One solution is to use a scale called "thermal" or "black body", beginning at black, then running upward in red brightness, then adding in green and blue until it saturates at white, as anything does when heated from cold to hot. This scale increases monotonically in brightness, so it reproduces well into gray scale.
To expand on this one can have three independent brightness scales, for red, green and blue, and thereby mix another dimension or set of categories into the plot. This is often done to turn spectrally filtered images (for any wavelength range, possibly far outside the visible spectrum or for radiation other than light) into an intelligible image.
Another quantitative use of color is to associate the degree of color saturation with measurement uncertainty. Values with small uncertainties are plotted in full saturated color (on one's choice of hue scale, perhaps rainbow). Highly uncertain values are reduced in saturation to the point of gray. The result is a muddy and difficult to read image where values are highly uncertain, with saturated and easily read values corresponding to robust data. As a physicist concerned with the honesty of data displays, I especially like this approach and use it increasingly often.
It doesn't really matter whether we see the same "red" as another person, as long as we have some response to all the colors. The differences are "calibrated out" as they are in cameras and spectrometers, by observing a standard source and then agreeing upon a set of values for that source.

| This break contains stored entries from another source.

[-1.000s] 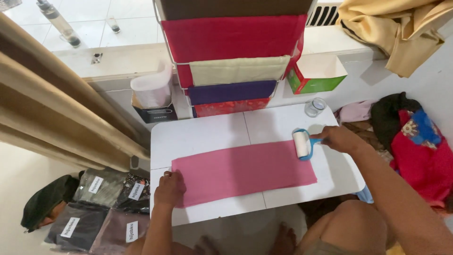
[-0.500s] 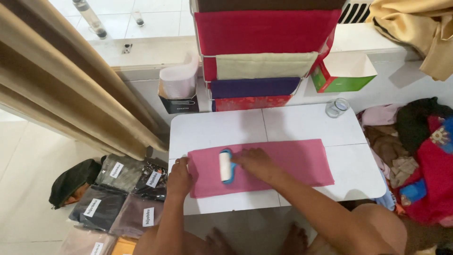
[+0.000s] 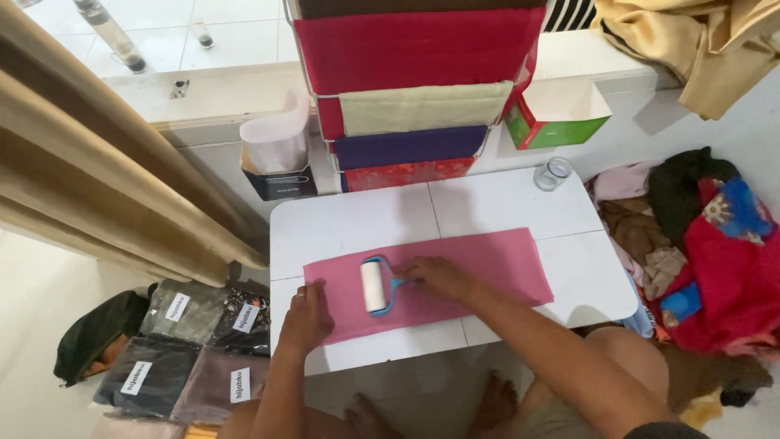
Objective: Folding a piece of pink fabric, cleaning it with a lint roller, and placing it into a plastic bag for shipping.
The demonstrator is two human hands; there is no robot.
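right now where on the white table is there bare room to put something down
The white table is bare along the back, between the pink cloth and the fabric rack, up to the glass jar. A bare patch sits right of the cloth. The middle is crowded: left hand, lint roller, right hand.

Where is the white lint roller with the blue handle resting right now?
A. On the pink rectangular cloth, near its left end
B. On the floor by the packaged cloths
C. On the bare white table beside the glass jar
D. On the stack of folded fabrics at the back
A: the white lint roller with the blue handle, gripped by the right hand, lies on the pink rectangular cloth, while the left hand presses the cloth's left end.
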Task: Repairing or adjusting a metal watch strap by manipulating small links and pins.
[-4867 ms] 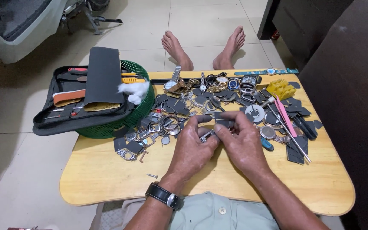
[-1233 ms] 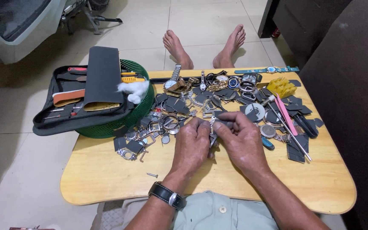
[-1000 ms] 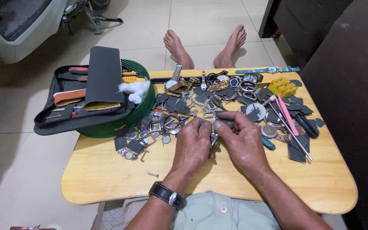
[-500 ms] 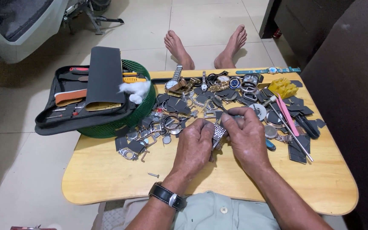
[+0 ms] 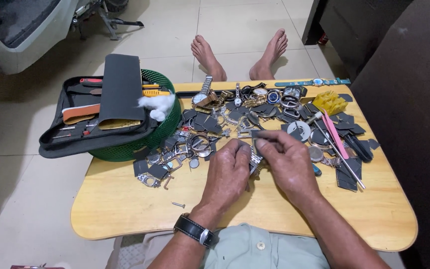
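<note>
Both hands meet over the wooden table (image 5: 125, 209); the left hand (image 5: 230, 172) and right hand (image 5: 287, 159) pinch a metal watch band (image 5: 255, 159) between fingertips, now raised slightly nearer than 1 second ago; watch parts (image 5: 274, 107) lie scattered beyond; the green basket (image 5: 160, 134) sits left.

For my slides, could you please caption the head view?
Both hands, left hand and right hand, hold a metal watch band above a cluttered wooden table.

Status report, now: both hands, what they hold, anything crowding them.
Left hand and right hand together, pinching a metal watch bracelet between them. Held just above the wooden table. Loose watch parts crowd close ahead; small screw lies apart.
</note>
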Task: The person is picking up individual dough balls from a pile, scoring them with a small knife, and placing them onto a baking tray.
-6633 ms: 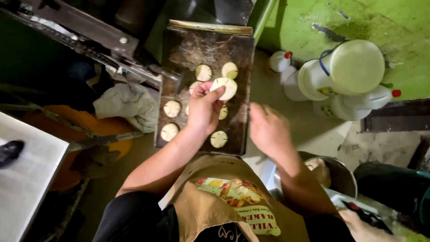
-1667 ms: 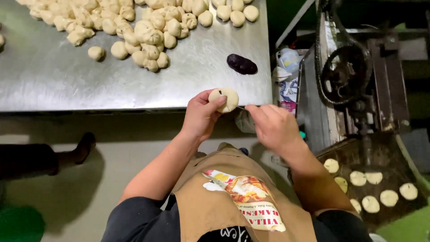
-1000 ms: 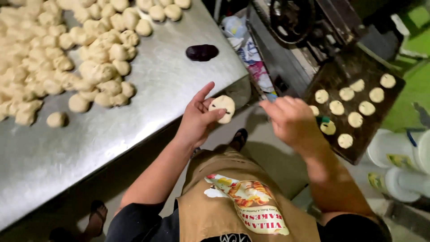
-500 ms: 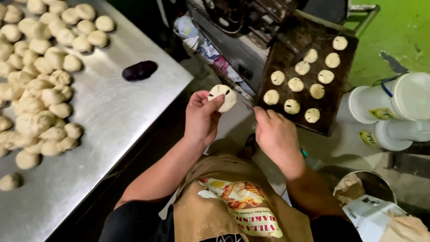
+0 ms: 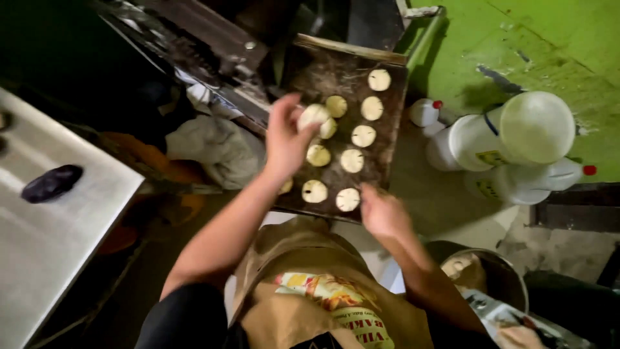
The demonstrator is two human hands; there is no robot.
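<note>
Hands (image 5: pixel 284 139) over eight dough rounds (image 5: pixel 352 160)

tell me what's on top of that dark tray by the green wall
Flat pale dough rounds lie in rows on the dark tray. The left hand holds another dough piece above it, hiding part of the tray.

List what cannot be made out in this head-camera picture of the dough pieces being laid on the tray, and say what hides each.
- Underside of the dough piece: head view, covered by the left hand.
- One dough round on the tray: mostly behind the left wrist.
- Right hand: motion blur, fingers unclear.
- Metal bowl: contents partly blocked by the right forearm.
- Metal table: cut by the left edge.
</note>
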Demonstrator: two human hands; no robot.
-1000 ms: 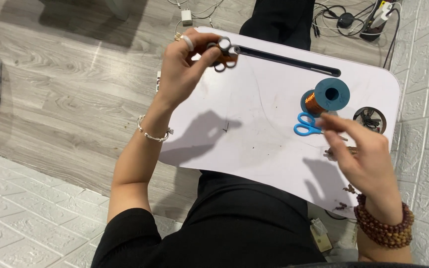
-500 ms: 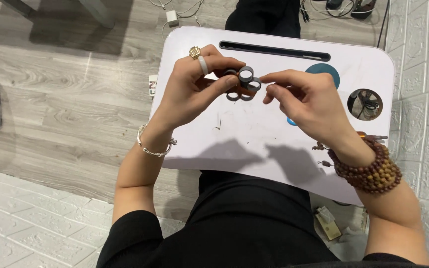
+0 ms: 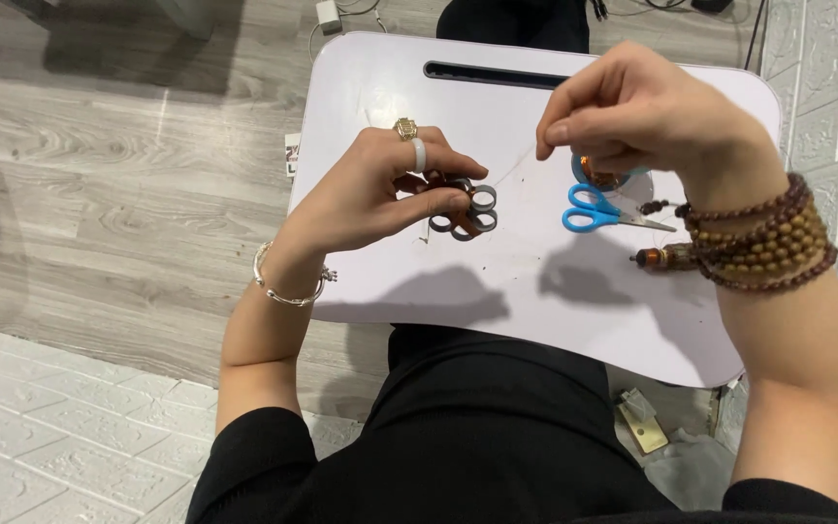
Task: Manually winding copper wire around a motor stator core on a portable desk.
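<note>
Left hand (image 3: 370, 199): fingers held the bead cluster (image 3: 463, 209) above the surface (image 3: 535, 291).
Right hand (image 3: 632, 112): had pulled away, fingers pinching thread (image 3: 511, 175) tight.
Scissors (image 3: 598, 215): lay under it.

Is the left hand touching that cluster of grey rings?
Touching. The head view shows the left hand pinching the ring cluster between thumb and fingers, lifted above the white lap table.

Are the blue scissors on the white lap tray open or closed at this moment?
Closed. The blue scissors lie flat on the tray; the two handle loops sit close together and the blades form one single point, untouched by either hand.
</note>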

To close, I'd like to make a personal observation that the more different ways we plot the same data, the more likely we are to see patterns emerging that might not otherwise have been visible. I'm not convinced there is any one "correct" or "best" way to display data for this purpose. Only after the pattern emerges, does the method of display gain value. And without knowing the pattern in advance, I'm not convinced there is any way to choose the correct display method.
-- Tom Moore (email)
Today's Astronomy Picture of the Day has a nice illustration showing one shade of gray appearing to be both light and dark in an image based on its context.
-- Eric Miller (email)
I find ROYGBIV very useful in color-coding plots. In my field, it's very common to have a series of 2-D scatter plots with a varying parameter all on the same grid so I color the curves using that order (for N<7 I try to space the colors evenly) with the parameter increasing or decreasing monotonically. To my eye, that mnemonic is much easier than continually looking back at the legend to map color to parameter.
-- Matt B (email)
With regard to Tom Moore's comment about not knowing in advance what scheme will emphasize the data of greatest interest, it can be useful to interactively vary or rotate an assignment of colors, even as one may rotate a 3-d point cloud in order to find hidden structure. This can be done in Photoshop, say, or with a simple program like Eyepilot (www.colorhelper.com) -- which is a screen-overlay with tools to help the color-blind -- one of the tools just rotates the hue "wheel", and you can see features of interest "surfacing" and "submerging" as you rotate. His saturation scale is a very interesting idea (though it wouldn't work for the color-blind...) The problem in general is that hue, saturation and brightness are not independent or orthogonal in their "affect" -- and additionally, our perceptions are influenced by the words we use: pure yellow is light and pure blue is dark -- light blue is still "blue" but dark yellow is "brown" and light red is "pink".